ARP in 10 minutes: one run, five artifacts

This post is a walkthrough of a single ARP run.

The goal is not to impress you with a model response. The goal is to show you the artifacts that make the system operable:

capability contract — NodeType definition
bounded candidate menu — CandidateSet
constraint envelope — budgets + gates
policy decision record — checkpoint result
durable event timeline — replayable evidence

Step 0: Run the stack

Follow the quickstart to run the reference stack locally:

/quickstart

Once it’s running, you’ll have endpoints for:

starting a run,
inspecting run state,
and viewing the run event timeline.

Step 1: Start a run with a root capability

Assume we start a run with a composite capability:

support.resolve_issue

Conceptual input:

{
  "customer_id": "cus_123",
  "message": "I was charged twice for last month. Can you fix it?"
}

Right away, the system creates a Run and a root NodeRun.

Artifact #1: Run record

{
  "run_id": "run_01J...",
  "root_node_run_id": "nr_01J...",
  "status": "running",
  "started_at": "..."
}

Step 2: Decompose into subtasks

The composite capability decomposes the goal into subtasks such as:

“Look up the customer”
“Retrieve billing history”
“Determine if duplicate charge occurred”
“If required, initiate refund”
“Send confirmation message”

This produces structured subtask specs and child NodeRun requests.

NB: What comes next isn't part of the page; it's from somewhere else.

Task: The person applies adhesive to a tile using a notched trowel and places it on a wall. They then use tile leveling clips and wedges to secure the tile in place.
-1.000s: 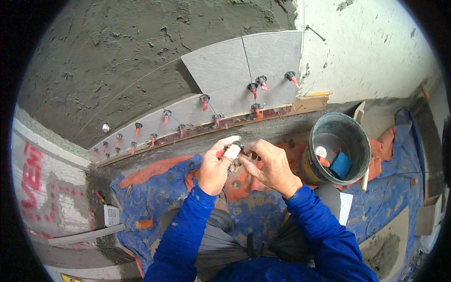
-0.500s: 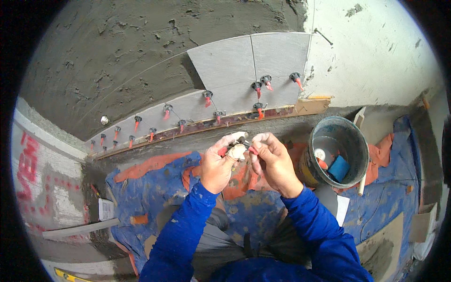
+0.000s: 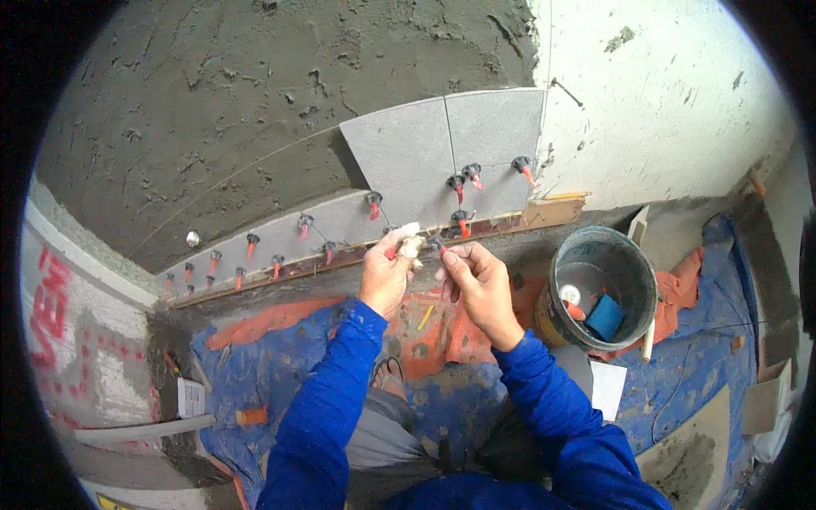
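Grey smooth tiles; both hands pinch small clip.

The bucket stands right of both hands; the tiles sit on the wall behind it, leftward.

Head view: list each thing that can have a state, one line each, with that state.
Left hand: closed around a small pale lump and a red-tipped piece.
Right hand: fingers pinched on a small dark piece.
Grey tiles: set on the wall, only the lower rows covered.
Red-and-black clips: seated in the tile joints.
Bucket: upright, open, tools inside.
Blue sheet: spread on the floor, mortar-stained.
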The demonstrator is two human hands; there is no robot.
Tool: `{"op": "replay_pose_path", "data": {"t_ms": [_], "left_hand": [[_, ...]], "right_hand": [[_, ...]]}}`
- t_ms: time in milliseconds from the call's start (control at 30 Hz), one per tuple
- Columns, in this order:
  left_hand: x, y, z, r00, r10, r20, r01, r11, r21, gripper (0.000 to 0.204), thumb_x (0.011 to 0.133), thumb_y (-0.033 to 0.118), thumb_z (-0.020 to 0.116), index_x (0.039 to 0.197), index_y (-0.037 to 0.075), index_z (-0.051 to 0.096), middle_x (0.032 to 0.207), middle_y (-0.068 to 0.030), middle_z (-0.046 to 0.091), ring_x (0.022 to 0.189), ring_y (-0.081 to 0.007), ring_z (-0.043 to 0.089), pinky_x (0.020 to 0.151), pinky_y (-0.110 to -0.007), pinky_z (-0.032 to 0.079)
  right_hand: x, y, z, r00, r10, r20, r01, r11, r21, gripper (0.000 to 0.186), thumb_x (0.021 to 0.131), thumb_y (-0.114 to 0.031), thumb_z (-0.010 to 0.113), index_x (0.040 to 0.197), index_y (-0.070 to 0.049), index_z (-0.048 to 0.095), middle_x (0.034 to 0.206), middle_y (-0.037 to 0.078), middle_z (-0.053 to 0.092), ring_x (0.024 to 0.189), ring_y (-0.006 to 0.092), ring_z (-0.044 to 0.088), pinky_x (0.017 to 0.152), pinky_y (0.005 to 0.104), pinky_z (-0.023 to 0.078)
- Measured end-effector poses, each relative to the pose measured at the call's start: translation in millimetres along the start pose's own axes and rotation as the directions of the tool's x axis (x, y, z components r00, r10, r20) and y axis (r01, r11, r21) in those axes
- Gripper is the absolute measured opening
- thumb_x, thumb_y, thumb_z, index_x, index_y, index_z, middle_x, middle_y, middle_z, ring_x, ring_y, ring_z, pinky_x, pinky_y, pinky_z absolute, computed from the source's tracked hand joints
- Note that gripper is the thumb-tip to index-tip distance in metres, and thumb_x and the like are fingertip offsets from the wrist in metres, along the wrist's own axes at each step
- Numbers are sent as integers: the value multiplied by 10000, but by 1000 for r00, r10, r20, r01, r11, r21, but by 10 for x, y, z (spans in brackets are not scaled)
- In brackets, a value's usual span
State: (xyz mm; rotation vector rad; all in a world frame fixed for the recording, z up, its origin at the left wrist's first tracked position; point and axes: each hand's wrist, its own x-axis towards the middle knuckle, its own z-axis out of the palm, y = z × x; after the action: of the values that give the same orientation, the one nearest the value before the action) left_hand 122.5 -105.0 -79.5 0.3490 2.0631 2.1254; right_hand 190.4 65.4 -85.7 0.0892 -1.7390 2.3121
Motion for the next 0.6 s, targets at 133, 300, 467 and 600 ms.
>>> {"op": "replay_pose_path", "data": {"t_ms": [133, 300, 467, 600], "left_hand": [[197, -109, 139, 994, -56, -97, 58, 998, 19, 333, 1054, 316, 692, 1246, 45, 708, 971, 43, 673, 800, -48, 588, 607, -230, 460], [567, -102, 294, 998, -29, -58, 27, 999, -34, 291, 1068, 311, 669, 1138, 35, 730, 915, 18, 692, 740, -72, 589, 601, -262, 456], [772, -43, 301, 990, -97, -100, 96, 995, -9, 293, 1053, 324, 681, 1101, 39, 730, 874, 8, 702, 666, -68, 600, 538, -264, 455], [860, 54, 327, 989, -122, -86, 126, 991, 49, 278, 1041, 315, 696, 1098, 48, 745, 842, 23, 694, 661, -59, 607, 525, -248, 455]], "right_hand": [[339, 121, 162, 948, -257, -189, 156, 891, -427, 292, 1060, -228, 654, 926, 31, 666, 690, 79, 715, 565, 129, 649, 529, 302, 502], [700, 326, 226, 962, 96, -254, -59, 987, 149, 267, 1060, -235, 659, 921, -7, 669, 725, 51, 708, 523, 101, 571, 482, 278, 437], [840, 449, 238, 935, 311, -172, -163, 805, 570, 236, 1079, -252, 640, 968, -44, 662, 743, 3, 666, 514, 66, 503, 467, 245, 368], [893, 437, 250, 952, 238, -192, -96, 829, 550, 221, 1074, -243, 652, 977, -45, 670, 740, 3, 666, 512, 63, 505, 463, 240, 373]]}}
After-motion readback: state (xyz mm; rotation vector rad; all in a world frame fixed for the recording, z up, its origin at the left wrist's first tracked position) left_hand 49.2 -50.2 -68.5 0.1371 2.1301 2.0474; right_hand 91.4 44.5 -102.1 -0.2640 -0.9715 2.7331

Artifact #2: Conceptual decomposition snapshot

{
  "node_run_id": "nr_01J...",
  "subtasks": [
    { "subtask_id": "t1", "goal": "lookup customer profile", "side_effect": "read" },
    { "subtask_id": "t2", "goal": "retrieve billing history", "side_effect": "read" },
    { "subtask_id": "t3", "goal": "initiate refund if eligible", "side_effect": "write" }
  ]
}

Step 3: Produce bounded candidate menus

For each subtask, selection produces a bounded CandidateSet.

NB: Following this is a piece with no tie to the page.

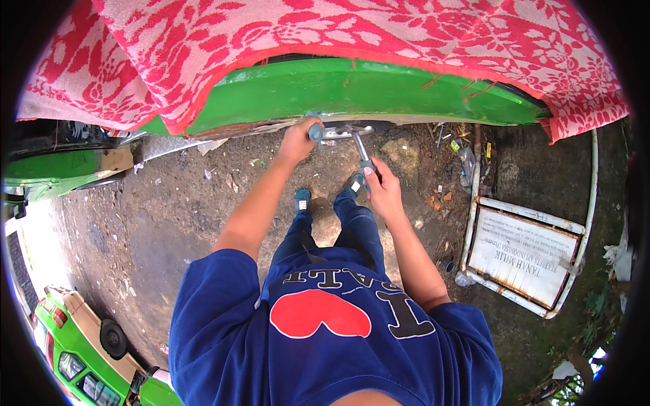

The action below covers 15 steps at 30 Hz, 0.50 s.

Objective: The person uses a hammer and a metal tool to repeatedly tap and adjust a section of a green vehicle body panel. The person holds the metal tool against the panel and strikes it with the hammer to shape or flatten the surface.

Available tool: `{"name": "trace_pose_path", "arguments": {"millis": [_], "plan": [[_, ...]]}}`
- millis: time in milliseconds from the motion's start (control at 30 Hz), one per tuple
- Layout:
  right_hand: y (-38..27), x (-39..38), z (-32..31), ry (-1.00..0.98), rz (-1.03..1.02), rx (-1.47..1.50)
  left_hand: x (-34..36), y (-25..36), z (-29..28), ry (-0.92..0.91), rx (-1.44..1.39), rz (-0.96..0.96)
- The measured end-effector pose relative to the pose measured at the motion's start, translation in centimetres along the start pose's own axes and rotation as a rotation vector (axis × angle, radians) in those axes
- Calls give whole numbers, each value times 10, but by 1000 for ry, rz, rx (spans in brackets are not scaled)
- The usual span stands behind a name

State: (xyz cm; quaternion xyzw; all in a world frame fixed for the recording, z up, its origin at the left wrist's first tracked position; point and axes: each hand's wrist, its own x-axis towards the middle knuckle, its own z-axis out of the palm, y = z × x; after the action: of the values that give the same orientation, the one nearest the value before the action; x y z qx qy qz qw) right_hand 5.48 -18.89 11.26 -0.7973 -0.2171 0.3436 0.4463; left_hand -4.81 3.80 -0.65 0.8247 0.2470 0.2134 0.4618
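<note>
My left hand (296,143) is closed round a tool with a rounded grey-blue grip (315,132), held against the lower edge of the green car body panel (298,91). What the far end of that tool looks like, I cannot make out. In my right hand (384,191) is a hammer (359,145) with a metal shaft and a dark grey grip. The hammer's head is up beside the left-hand tool, close to the panel's edge; whether they touch is unclear. Bare, brownish patches show along the panel's lower edge near my left hand.
A red and pink floral cloth (338,24) drapes over the car. To the right, a white metal-framed sign (518,250) lies on the ground near plastic litter (467,162). Another green vehicle (81,365) stands at the lower left, and green bodywork (54,169) at the far left.
</note>
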Motion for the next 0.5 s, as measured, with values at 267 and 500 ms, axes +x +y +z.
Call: {"name": "trace_pose_path", "arguments": {"millis": [267, 500], "plan": [[-6, 30, 39, 95, -434, -367, 32, -2, -3, 49, -65, -141], [-19, 18, 30, 85, -358, -128, 20, 0, 11, -6, 3, -142]]}}
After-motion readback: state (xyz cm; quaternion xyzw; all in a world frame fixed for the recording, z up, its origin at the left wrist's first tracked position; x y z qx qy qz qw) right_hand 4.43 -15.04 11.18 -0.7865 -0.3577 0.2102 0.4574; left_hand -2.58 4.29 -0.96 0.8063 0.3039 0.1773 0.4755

Artifact #3: CandidateSet for refund subtask

{
  "candidate_set_id": "cs_01J...",
  "subtask_id": "t3",
  "top_k": 3,
  "candidates": [
    { "node_type_id": "billing.initiate_refund", "score": 0.9 },
    { "node_type_id": "billing.create_case_for_agent", "score": 0.72 },
    { "node_type_id": "support.escalate_to_human", "score": 0.61 }
  ]
}

This is the key shift: the system is not choosing from “everything.” It is choosing from a small set of approved options.

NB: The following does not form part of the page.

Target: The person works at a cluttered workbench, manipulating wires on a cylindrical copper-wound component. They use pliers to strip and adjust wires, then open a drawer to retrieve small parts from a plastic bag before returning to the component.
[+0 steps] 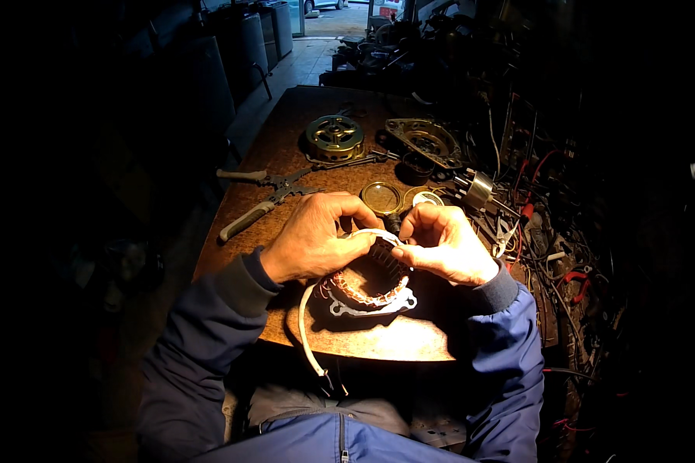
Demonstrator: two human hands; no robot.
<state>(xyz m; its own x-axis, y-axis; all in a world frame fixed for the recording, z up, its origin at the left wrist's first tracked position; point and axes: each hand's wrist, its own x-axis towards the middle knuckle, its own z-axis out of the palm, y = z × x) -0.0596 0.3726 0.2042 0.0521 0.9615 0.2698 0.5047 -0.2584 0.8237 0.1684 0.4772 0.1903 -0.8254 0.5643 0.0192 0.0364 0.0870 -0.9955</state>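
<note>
A motor stator (372, 306) with a pale metal flange and a ring of copper windings stands on the wooden table in front of me. Along its far rim runs a white sleeved wire bundle (373, 232). My left hand (316, 238) pinches this bundle between thumb and fingers at the ring's left side. On the right, my right hand (448, 243) has its thumb and fingertips closed on the bundle's other end. A pale cable (304, 332) leaves the stator's left side and hangs over the near table edge, its bare wire ends showing.
Wire-stripping pliers (266, 198) lie spread at the left. Farther back are a round brass-coloured motor cover (335, 139) and a second end housing (425, 142). A magnifying glass (381, 198) and a metal rotor (479, 190) lie beyond my hands. Tangled wires and tools crowd the right side.
</note>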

Step 4: Apply enforceable constraints and gates

Before execution, the system applies a constraint envelope.

Artifact #4: Conceptual ConstraintEnvelope

{
  "structural": { "max_depth": 3, "max_total_nodes_per_run": 25 },
  "candidates": {
    "allowed_node_type_ids": [
      "billing.initiate_refund",
      "billing.create_case_for_agent",
      "support.escalate_to_human"
    ]
  },
  "budgets": { "max_wall_time_ms": 45000, "max_steps": 35, "max_external_calls": 10 },
  "gates": { "side_effect_class": "write" }
}

If the planner tries to execute a capability outside the allowed set, enforcement rejects it.

Step 5: Policy checkpoint before side effects

Before invoking a write/irreversible action, the system records a policy checkpoint decision.

Artifact #5: Conceptual PolicyDecision record

{
  "checkpoint": "pre_invoke",
  "node_type_id": "billing.initiate_refund",
  "decision": "allow",
  "reason": "refund_amount <= limit and customer_verified == true",
  "recorded_at": "..."
}

Step 6: Durable event timeline

Finally: the run timeline.

A durable event stream lets you reconstruct “what happened and why,” including:

decomposition,
candidate menu generation,
binding decisions,
policy decisions,
execution results,
recovery steps.

Simplified example:

RunStarted run_01J...
NodeRunStarted nr_01J... support.resolve_issue
DecompositionProposed nr_01J... subtasks=[t1,t2,t3]
CandidateSetCreated cs_01J... subtask=t3 top_k=3
PolicyCheckpoint pre_invoke allow billing.initiate_refund
NodeRunCompleted nr_01J... billing.initiate_refund status=ok
RunCompleted run_01J...

What you should take away

This is the core of ARP:

Bound decisions using CandidateSets and constraints.
Gate side effects via policy checkpoints.
Keep durable evidence so systems are debuggable and improvable.

That’s what turns “tool-calling” into something you can operate.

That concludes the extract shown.